After the period of war, the region had a chance to experience peace, even though it was short lived. This attitude was carried into the 18th century, when the kingdoms separated fully and became autonomous regions. The issue of religion was also solved with the scrapping of the Church of England and the House of Lords. By 1750, Ireland was once again a stable economy, although most of their citizens have joined the Diaspora.

Ireland was bound to withstand the pressure and destruction of war since they were well situated in the islands. Also, they control a vast geographical spread of the isles, hence were well equipped to maintain themselves. This was also the case with the Great Britain. Irish people can be found all through the world, following mass exodus from the country in the 18th century.

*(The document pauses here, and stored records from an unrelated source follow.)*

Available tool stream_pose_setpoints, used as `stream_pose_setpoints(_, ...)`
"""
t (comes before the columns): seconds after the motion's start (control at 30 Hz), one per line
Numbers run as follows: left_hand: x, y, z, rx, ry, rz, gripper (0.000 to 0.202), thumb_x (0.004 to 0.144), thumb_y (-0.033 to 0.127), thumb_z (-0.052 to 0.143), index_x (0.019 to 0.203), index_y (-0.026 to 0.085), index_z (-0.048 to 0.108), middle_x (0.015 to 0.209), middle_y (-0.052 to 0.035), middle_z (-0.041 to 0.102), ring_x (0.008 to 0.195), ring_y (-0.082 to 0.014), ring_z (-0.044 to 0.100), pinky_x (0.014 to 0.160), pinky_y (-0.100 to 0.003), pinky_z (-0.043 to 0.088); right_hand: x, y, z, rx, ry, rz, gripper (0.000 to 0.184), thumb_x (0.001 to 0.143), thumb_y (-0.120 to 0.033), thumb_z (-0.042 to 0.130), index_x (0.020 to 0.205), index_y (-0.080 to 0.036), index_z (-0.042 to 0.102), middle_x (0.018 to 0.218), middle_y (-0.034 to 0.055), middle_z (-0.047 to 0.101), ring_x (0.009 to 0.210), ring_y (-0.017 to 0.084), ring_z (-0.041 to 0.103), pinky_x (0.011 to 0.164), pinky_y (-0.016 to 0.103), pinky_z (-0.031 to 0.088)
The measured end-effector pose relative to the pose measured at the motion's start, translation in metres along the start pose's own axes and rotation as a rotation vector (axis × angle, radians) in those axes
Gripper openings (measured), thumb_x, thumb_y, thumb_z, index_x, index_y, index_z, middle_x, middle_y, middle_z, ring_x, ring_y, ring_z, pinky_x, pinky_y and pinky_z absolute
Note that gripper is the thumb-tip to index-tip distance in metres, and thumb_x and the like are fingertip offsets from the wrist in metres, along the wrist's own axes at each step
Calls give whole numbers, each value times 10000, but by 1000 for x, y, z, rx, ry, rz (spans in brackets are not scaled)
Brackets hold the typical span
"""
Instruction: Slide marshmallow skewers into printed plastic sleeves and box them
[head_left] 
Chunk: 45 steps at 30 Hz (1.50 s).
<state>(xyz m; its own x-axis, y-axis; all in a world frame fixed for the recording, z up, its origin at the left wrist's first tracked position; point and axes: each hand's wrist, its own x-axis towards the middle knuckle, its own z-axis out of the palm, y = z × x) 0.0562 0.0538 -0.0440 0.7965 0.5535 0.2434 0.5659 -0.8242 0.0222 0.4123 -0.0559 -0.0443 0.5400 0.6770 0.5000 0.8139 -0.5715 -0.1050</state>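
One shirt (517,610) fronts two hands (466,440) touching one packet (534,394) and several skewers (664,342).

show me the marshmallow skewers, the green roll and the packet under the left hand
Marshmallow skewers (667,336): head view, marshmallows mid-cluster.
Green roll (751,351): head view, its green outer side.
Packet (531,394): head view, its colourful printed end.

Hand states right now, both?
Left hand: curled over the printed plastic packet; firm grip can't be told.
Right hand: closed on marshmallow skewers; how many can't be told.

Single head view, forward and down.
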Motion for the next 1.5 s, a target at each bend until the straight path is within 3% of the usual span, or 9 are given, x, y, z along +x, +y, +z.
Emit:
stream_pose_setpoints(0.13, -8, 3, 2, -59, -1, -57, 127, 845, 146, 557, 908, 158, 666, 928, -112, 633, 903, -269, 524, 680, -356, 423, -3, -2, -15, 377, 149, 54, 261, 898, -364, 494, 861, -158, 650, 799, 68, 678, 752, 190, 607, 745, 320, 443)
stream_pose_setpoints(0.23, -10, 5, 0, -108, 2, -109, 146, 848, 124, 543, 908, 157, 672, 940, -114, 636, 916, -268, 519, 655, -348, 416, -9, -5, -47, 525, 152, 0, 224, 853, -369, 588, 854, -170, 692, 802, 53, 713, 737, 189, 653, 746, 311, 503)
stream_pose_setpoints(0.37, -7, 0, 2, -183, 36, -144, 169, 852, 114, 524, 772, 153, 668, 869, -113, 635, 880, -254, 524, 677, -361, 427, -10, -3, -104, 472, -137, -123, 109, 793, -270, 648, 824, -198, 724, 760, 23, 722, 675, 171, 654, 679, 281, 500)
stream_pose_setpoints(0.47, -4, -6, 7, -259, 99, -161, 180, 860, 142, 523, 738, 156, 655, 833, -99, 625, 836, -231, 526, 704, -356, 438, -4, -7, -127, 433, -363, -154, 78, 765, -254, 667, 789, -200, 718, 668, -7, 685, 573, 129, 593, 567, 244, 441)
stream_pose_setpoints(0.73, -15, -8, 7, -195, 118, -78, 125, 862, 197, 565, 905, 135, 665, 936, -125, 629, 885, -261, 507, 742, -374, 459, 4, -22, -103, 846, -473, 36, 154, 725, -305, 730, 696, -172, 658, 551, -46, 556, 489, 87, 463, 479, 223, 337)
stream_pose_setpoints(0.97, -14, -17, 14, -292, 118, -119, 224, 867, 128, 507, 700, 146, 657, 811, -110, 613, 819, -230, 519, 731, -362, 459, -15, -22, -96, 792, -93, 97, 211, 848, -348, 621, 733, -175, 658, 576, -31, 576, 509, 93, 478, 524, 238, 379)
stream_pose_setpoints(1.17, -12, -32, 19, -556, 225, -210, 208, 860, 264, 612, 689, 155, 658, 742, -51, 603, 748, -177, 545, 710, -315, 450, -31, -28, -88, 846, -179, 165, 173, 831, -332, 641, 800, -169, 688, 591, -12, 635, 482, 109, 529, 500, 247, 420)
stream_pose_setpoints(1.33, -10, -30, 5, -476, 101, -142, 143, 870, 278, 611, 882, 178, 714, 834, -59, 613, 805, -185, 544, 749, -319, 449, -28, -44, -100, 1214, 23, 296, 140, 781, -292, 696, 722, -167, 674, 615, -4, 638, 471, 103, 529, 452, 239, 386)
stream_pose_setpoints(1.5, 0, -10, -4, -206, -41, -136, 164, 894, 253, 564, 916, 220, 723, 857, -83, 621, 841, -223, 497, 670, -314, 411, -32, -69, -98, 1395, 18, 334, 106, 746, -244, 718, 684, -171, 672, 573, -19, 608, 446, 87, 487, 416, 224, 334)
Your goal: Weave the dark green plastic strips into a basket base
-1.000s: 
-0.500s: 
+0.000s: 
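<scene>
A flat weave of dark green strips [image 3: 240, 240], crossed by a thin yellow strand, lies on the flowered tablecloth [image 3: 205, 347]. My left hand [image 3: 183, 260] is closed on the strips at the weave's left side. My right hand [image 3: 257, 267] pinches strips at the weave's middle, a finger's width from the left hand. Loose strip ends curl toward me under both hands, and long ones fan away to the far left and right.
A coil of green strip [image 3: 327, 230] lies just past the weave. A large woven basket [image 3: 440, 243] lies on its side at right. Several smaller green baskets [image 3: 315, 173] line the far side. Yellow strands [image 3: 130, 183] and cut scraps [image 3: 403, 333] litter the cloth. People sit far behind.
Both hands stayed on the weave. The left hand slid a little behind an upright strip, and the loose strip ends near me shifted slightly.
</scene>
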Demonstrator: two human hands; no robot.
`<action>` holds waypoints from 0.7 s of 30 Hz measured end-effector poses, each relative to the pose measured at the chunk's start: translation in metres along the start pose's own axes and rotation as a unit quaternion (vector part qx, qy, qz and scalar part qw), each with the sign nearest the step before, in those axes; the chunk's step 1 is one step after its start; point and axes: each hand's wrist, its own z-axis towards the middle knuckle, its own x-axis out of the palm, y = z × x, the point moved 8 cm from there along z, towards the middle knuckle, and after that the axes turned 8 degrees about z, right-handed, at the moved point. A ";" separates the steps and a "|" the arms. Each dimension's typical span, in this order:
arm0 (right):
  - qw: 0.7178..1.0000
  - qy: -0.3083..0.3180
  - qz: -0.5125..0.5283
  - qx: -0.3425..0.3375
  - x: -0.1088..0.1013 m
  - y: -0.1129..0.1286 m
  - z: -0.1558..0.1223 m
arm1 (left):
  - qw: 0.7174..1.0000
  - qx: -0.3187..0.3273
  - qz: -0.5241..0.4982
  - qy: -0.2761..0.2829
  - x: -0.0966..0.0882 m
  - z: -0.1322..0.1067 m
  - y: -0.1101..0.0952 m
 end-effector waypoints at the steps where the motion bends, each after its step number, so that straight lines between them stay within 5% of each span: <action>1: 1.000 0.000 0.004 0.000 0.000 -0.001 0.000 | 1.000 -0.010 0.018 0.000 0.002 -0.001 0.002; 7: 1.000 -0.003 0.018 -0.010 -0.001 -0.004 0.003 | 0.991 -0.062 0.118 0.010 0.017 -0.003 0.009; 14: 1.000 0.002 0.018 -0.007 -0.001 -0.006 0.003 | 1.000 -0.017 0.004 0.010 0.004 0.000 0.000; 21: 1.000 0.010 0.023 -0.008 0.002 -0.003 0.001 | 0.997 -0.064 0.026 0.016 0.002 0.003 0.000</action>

Scotland was united with England for a brief period after the wars to form Great Britain. After the battle, it was clear that Scotland was best as a constituent of the Great Britain, mainly because of its size and the geographical position. Also, there were not enough resources in their boundaries to sustain them without outside help. This hence led to the need for a larger territory for which Scots would rely on for their sustenance.

With all the tension that the region went through, at the end there were two regions that came out of the isles. These are the republic of Ireland and the Great Britain. These two regions still share many resources and have even merged some of their events, both politically and socially. These two regions later merged to form the United Kingdom, with each retaining its governing structure. It might seem as if the period, in which they engaged in battles against one another, were in vain, but these events helped solve a host of key issues, such as land and religion. This region is now predominantly occupied with Catholics, although the Church of England has some root therein.